### REQUIRED WORK
Every line below that holds the word "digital" must be listed.
::::::::
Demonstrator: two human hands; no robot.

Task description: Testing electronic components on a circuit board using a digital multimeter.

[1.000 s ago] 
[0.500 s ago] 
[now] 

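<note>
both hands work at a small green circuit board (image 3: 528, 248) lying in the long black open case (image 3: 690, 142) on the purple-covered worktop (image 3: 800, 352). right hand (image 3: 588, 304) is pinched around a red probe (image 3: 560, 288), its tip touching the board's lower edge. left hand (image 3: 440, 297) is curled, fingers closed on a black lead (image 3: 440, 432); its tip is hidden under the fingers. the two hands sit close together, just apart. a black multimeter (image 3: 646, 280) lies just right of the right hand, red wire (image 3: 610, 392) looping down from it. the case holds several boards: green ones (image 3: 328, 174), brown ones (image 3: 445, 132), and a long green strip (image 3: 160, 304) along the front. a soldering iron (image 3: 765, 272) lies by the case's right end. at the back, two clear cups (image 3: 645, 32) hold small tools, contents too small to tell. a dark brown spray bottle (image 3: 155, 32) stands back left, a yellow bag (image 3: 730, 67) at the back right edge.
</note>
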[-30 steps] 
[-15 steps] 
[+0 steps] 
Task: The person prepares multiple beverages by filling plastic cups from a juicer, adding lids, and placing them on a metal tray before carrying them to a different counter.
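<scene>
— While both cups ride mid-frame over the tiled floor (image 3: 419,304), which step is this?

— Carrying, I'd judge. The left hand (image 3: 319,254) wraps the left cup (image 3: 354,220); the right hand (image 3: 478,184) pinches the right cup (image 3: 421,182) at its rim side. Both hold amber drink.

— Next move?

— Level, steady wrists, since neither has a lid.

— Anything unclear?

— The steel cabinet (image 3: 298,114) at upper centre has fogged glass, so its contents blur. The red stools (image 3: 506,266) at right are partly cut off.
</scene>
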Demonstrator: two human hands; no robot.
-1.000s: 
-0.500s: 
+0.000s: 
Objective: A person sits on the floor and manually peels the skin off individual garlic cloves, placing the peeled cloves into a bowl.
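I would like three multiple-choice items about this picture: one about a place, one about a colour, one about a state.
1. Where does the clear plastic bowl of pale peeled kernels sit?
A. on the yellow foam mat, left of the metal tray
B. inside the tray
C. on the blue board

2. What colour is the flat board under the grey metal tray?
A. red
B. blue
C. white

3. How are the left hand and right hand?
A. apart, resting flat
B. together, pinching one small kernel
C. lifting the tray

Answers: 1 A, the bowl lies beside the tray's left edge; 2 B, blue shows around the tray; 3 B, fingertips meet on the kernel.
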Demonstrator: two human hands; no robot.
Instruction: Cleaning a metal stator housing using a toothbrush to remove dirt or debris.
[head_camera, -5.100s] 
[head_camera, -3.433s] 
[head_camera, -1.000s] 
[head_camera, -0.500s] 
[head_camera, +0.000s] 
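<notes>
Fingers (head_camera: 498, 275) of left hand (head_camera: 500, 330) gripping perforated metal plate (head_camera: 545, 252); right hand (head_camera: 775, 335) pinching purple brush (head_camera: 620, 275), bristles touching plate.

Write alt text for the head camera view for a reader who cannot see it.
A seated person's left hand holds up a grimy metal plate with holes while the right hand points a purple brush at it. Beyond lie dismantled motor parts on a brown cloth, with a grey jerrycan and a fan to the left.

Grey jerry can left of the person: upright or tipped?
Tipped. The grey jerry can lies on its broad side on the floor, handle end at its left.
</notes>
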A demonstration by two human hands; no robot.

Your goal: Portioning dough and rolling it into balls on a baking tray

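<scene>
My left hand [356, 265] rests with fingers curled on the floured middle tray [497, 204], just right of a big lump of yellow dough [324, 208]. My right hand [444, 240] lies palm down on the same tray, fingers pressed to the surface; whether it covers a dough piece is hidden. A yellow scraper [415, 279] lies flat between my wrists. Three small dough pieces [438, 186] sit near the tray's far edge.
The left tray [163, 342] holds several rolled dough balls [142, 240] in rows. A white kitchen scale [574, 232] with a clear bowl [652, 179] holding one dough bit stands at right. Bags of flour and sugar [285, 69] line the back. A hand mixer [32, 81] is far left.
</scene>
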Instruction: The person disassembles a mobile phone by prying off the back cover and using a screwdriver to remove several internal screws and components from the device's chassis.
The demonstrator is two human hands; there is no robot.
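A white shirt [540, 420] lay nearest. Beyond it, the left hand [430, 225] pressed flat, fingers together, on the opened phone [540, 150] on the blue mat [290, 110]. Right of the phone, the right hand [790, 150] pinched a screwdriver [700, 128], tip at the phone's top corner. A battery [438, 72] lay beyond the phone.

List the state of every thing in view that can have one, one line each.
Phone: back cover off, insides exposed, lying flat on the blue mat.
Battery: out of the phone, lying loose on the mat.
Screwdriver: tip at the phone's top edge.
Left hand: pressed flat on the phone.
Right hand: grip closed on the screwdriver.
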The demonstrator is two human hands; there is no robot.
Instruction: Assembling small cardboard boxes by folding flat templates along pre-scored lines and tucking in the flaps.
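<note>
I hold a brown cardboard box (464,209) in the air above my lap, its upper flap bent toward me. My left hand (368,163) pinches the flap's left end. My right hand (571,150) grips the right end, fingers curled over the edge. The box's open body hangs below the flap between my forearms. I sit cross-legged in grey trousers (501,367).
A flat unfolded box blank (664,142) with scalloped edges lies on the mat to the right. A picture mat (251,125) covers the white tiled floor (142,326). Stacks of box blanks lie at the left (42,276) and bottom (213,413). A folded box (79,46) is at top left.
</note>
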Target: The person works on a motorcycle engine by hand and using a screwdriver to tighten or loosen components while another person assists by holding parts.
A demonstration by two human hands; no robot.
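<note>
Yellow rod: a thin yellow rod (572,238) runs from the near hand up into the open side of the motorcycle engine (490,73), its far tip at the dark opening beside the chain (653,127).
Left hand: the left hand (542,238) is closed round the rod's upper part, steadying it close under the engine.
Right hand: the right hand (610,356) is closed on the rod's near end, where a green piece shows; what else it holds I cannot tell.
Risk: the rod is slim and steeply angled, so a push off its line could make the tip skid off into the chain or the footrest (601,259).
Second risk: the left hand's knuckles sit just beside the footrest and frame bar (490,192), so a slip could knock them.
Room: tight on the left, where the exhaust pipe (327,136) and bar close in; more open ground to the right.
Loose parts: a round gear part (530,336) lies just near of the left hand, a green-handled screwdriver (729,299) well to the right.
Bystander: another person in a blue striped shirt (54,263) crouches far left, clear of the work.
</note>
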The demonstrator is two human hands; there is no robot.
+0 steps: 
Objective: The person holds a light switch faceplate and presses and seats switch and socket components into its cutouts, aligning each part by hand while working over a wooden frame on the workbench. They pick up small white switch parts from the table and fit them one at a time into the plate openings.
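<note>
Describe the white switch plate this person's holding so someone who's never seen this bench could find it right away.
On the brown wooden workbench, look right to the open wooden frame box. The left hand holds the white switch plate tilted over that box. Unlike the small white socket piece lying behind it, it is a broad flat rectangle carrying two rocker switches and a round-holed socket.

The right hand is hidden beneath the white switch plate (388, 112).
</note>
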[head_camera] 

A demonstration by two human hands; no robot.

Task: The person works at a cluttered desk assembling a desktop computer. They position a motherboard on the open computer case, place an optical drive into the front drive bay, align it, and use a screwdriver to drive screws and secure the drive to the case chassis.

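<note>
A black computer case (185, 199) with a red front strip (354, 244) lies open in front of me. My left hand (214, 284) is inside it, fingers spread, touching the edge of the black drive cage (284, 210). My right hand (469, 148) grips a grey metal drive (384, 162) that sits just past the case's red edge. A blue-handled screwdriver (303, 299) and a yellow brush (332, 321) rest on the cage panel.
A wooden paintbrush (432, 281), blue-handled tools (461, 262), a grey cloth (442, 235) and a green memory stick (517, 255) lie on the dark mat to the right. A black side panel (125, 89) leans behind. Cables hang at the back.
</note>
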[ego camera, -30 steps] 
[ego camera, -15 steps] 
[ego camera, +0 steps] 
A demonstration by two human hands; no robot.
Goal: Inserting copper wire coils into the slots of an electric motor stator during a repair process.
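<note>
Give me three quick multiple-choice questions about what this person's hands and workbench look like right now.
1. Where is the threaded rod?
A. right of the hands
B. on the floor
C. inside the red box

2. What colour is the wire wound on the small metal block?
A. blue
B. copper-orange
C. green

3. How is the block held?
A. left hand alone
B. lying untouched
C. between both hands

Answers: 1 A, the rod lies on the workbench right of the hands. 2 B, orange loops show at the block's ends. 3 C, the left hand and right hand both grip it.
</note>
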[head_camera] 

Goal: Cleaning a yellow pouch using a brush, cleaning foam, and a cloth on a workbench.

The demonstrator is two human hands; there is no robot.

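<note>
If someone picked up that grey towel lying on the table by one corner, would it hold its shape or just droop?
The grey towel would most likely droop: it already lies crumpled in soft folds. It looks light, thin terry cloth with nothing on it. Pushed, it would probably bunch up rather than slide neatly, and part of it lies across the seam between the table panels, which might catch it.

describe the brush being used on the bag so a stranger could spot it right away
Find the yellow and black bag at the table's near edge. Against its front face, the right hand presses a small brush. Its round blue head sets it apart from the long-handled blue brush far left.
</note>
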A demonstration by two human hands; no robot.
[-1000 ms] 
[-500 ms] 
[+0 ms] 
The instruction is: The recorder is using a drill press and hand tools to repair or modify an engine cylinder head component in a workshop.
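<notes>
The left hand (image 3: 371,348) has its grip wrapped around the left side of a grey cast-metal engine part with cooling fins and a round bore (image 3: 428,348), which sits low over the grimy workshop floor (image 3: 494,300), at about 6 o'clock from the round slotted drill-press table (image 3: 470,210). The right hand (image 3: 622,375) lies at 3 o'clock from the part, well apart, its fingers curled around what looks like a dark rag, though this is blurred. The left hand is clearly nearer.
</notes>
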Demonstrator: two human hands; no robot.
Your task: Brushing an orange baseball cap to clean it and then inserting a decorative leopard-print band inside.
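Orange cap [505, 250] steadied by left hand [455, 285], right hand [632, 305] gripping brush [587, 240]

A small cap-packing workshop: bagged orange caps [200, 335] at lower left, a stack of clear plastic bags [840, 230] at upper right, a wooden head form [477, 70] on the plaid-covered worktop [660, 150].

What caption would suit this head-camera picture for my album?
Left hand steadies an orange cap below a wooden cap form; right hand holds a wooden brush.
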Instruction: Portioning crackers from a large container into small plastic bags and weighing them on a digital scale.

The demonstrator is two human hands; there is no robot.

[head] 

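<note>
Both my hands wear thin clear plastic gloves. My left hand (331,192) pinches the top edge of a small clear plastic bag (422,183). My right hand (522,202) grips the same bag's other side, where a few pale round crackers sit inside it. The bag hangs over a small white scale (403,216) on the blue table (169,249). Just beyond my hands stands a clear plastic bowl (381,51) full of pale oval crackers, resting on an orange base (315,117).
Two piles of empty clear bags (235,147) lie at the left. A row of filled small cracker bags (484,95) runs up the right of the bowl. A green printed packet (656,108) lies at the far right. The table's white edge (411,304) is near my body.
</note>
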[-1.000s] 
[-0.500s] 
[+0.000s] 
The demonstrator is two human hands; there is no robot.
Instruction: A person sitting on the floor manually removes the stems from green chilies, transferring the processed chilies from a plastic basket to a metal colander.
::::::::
### TASK RESULT
Task description: Testing electronic components on a circuit board using a digital multimeter.
Instruction: Portioning crackers from a large container into small plastic bags and weighing them on a digital scale.

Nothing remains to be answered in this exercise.